The black robin (Kalu Polkichcha) is believed to be an incarnation of a devil, Maha Sohona, and it is said that this bird's body is used by the villagers in the preparation of charms.

Magpie robin

Another bird, the Indian Koel (Koha) has earned the admiration of the villagers by its loud, musical voice. The paradise flycatcher popularly known as Gini Hora (fire thief), Kapu Hora (cotton thief) or Redi hora (cloth thief) is considered to be transmigrated representatives of human beings who have been dishonest and the colour (red or white) of the birds is believed to depict the colour of the articles that had been stolen.

The spotted dove (Kobeiya) is a bird whose somewhat mournful voice has attracted the attention of the Sinhala villagers from time immemorial. There is a widespread legend among them which accounts for the mournful voice of this bird.

It says this bird is the reincarnation of a wicked woman who had killed her own child and up to this day the bird goes round the world lamenting for her dead son.
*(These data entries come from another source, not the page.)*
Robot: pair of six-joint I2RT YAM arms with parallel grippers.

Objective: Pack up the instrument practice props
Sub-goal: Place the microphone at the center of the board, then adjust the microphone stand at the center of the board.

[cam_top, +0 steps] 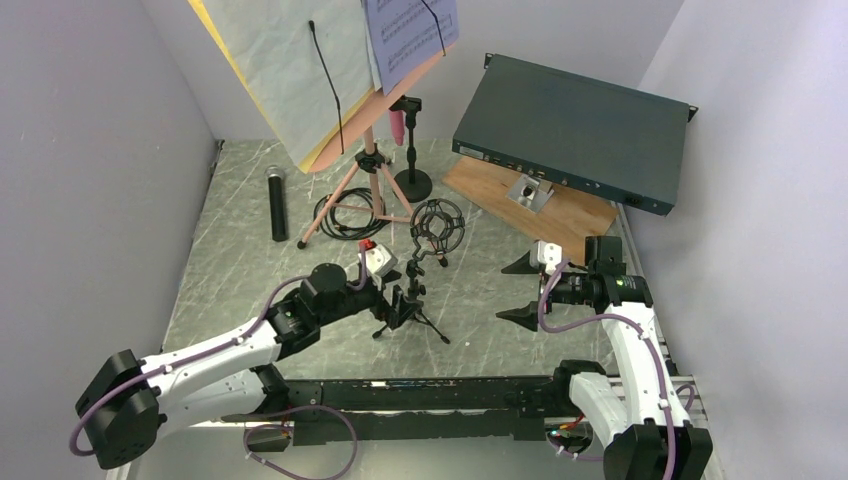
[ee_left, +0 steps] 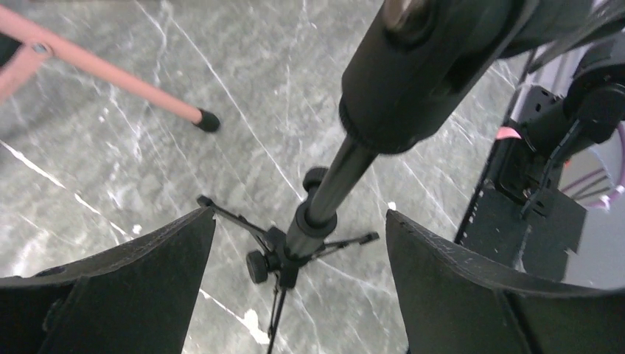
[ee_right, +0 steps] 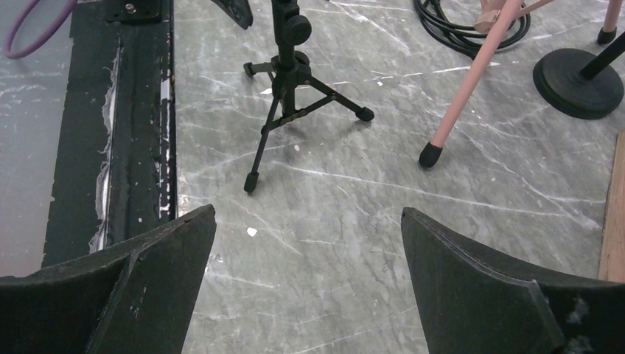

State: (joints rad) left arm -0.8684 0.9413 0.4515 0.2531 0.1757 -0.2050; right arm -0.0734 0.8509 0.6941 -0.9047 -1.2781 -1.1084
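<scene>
Black mic stand [ee_right: 286, 70] stands near the table's [cam_top: 250, 290] front middle, left gripper [ee_left: 300, 214] wide open straddling its pole, right gripper [ee_right: 306, 214] open, empty; best closed squarely, low on the pole, to avoid tipping.

Table [cam_top: 230, 270]: grey marble-look top, white veins, a few white specks, slight sheen. Plain pale lilac-grey panels enclose it on three sides: left wall [cam_top: 90, 150], back wall [cam_top: 560, 30], right wall [cam_top: 760, 200]. All are bare and matte, with straight seams where they meet. The left wall meets the table edge with a narrow dark gap. Black strip [ee_right: 140, 110] along the near table edge, scuffed, with white scrape marks. Light is even and diffuse from above; shadows are soft and faint. No floor visible.
</scene>
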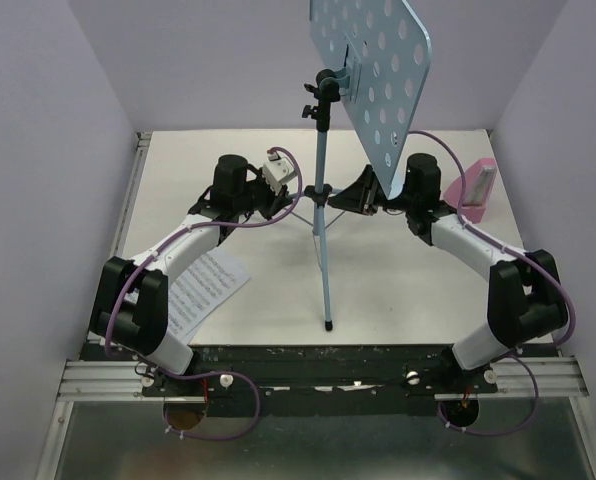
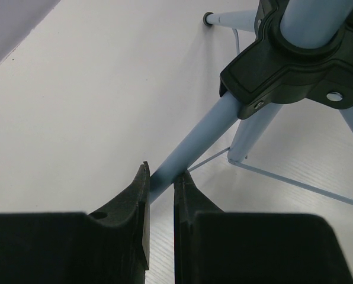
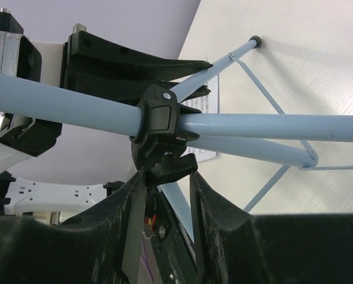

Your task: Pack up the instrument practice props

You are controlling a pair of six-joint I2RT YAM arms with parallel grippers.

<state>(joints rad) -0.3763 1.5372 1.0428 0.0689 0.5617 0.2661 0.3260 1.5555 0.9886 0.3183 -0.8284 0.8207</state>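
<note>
The light-blue music stand (image 1: 324, 250) stands upright mid-table on its tripod, its hole-punched desk (image 1: 373, 70) tilted high at the back. My left gripper (image 1: 296, 200) (image 2: 163, 171) is shut on one thin tripod leg (image 2: 194, 136) just below the black collar (image 2: 295, 65). From the other side, my right gripper (image 1: 350, 200) (image 3: 167, 177) has its fingers against both ends of the collar's black knob (image 3: 173, 168). White sheet-music pages (image 1: 206, 285) lie flat under the left arm. The pink metronome (image 1: 473, 190) stands at the right, behind the right arm.
Lilac walls close in the table on the left, back and right. The stand's front leg ends in a black foot (image 1: 330, 325) near the front edge. A thin brace wire (image 2: 295, 180) links the legs low down.
</note>
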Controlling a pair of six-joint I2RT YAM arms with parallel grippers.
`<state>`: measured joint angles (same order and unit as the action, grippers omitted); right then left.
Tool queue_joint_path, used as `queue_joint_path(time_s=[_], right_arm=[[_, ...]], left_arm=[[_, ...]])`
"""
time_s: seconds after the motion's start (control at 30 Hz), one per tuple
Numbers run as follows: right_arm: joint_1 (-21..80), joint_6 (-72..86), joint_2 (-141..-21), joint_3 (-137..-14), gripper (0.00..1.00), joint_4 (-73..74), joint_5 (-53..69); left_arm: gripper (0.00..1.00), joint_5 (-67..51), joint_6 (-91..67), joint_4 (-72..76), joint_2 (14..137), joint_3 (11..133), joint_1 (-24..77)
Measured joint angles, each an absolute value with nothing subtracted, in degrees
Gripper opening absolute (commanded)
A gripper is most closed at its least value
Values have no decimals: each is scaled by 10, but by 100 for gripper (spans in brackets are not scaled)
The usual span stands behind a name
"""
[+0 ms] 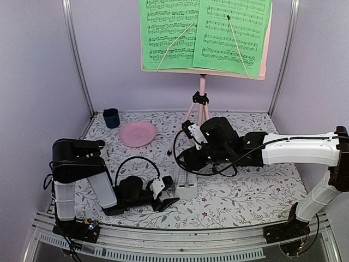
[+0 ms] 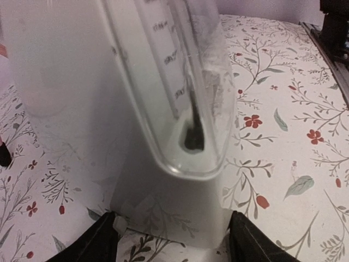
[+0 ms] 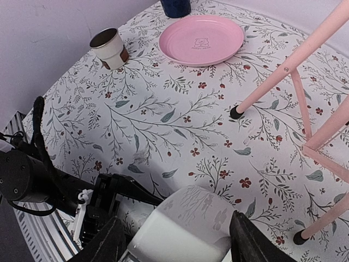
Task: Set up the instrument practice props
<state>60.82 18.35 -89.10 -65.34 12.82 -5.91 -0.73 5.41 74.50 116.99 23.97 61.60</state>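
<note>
The table (image 1: 256, 196), under a floral cloth, is boxed in by lilac walls at the back and both sides, with metal posts in the back corners; only its near edge, where the arms are bolted, is open. The widest bare cloth lies toward the near right corner, beneath the outstretched right arm.

The pink music stand (image 1: 203, 101) stands at the middle of the back edge, its tripod legs spread on the cloth. The green sheet-music pages (image 1: 204, 33) lean on its desk, held by two thin wire arms. Their staves are printed too small to read.

The white metronome (image 1: 187, 184) stands upright near the middle of the near edge. The right pincer (image 3: 177, 243) comes down from above and clasps its upper part, a finger against each side. The left pincer (image 2: 172, 240) sits low at its base, fingers hard by both sides; I cannot tell whether they press or merely flank it. Through the clear front cover a tempo scale shows, its figures blurred beyond reading.

Toward the back left corner sit the dark blue cup (image 1: 111, 117), its inside not visible, and just nearer, the pink plate (image 1: 137, 134) with a faint figure at its centre. A small white cup (image 3: 110, 46) stands by the left edge, its inside dark.
</note>
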Motion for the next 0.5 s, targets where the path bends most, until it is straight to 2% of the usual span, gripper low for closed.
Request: queue_joint_path(time_s=[0.1, 0.27, 0.33, 0.5], right_arm=[[609, 184, -891, -653, 76, 128, -58], [615, 205, -891, -654, 96, 130, -24], [617, 209, -890, -655, 99, 130, -14], [615, 209, -860, -649, 99, 128, 8]], left_arm=[[84, -2, 50, 748, 1169, 234, 616], [92, 17, 42, 748, 1147, 214, 616], [94, 22, 38, 747, 1126, 202, 616], [96, 27, 20, 742, 1065, 183, 616]])
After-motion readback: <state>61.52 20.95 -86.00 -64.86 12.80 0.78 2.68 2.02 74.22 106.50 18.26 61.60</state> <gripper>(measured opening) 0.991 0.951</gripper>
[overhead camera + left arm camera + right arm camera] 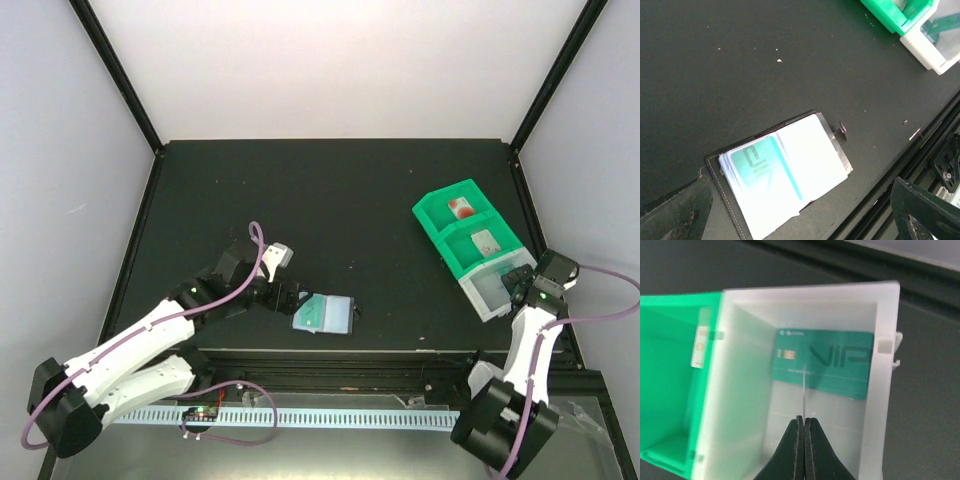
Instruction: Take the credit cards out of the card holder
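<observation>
- card holder [326, 314] open near front edge, long axis left-right, tab right, teal card [765, 165] inside
- left gripper [801, 181] spread at its left end
- right gripper [803, 416] pinching edge-on card [804, 390] over white bin [742, 390]

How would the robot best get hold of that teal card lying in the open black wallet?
Probably take the teal card by its thin long edge nearest the fold, coming in low from the snap tab side. It lies flat in the open card holder, tucked among pale sleeves, so its faces cannot be pinched from above.
</observation>
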You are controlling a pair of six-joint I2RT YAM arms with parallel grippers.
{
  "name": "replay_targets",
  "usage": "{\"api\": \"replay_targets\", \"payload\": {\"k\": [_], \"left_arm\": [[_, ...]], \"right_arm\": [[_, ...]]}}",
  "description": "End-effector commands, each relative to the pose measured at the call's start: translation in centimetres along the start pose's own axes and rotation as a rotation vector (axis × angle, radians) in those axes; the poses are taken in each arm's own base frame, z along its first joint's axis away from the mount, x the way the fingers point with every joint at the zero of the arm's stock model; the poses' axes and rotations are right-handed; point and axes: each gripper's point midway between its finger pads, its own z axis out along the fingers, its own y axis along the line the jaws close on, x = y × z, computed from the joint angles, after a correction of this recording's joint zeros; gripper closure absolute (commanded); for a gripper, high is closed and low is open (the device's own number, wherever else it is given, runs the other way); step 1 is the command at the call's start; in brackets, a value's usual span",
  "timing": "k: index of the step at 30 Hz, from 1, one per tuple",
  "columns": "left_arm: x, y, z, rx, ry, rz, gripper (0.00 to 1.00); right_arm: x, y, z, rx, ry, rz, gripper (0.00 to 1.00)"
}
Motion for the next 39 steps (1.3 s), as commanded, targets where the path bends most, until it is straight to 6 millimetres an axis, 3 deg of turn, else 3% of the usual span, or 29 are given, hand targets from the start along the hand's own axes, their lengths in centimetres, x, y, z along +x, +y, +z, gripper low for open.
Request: {"api": "replay_targets", "payload": {"k": [1,15,28,39], "left_arm": [[-1.6,-1.0,-0.3,0.073,-0.031,0.007,0.01],[-1.4,-0.7,-0.3,0.071,-0.029,0.005,0.01],[-1.8,-0.4,-0.5,0.064,-0.041,-0.003,0.01],[-1.6,-0.3,-0.6,0.059,-0.031,-0.003,0.01]], "right_arm": [[0.1,1.2,1.8,-0.129,0.056,0.04,0.99],[-1.0,2.6,2.4,-0.235,-0.004,0.0,0.99],[-1.4,1.3,5.3,-0.203,-0.042,0.016,0.99],[-1.3,-1.6,6.1,-0.039,-0.046,0.035,0.8]]}}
The pond heron (Koka) or the night heron (Kana Koka) is known for its cry at night which is believed to be an ill-omen and that if the bird cries while in flight over a house it is a sure warning that death will come soon to an inmate of the house. There are many Sinhala sayings about the Koka too.

It is interesting to recall that some of the well-known Sinhala poems are written in the form of messages or Sandesayas which the poets imagined to entrust to some bird to deliver safely.

The following are some of these popular Sandesayas, most of which begin with a rich poetic description of the bird entrusted with the delivery of the message. Mayura Sandesaya (Peacok's message), Selalihini Sandesaya (Grackle's message), Paravi Sandesaya (Pigeon's message), Tisara Sandesaya (Swan's Message), Savul Sandesaya (Cock's message) and Gira Sandesaya (Parrot's message).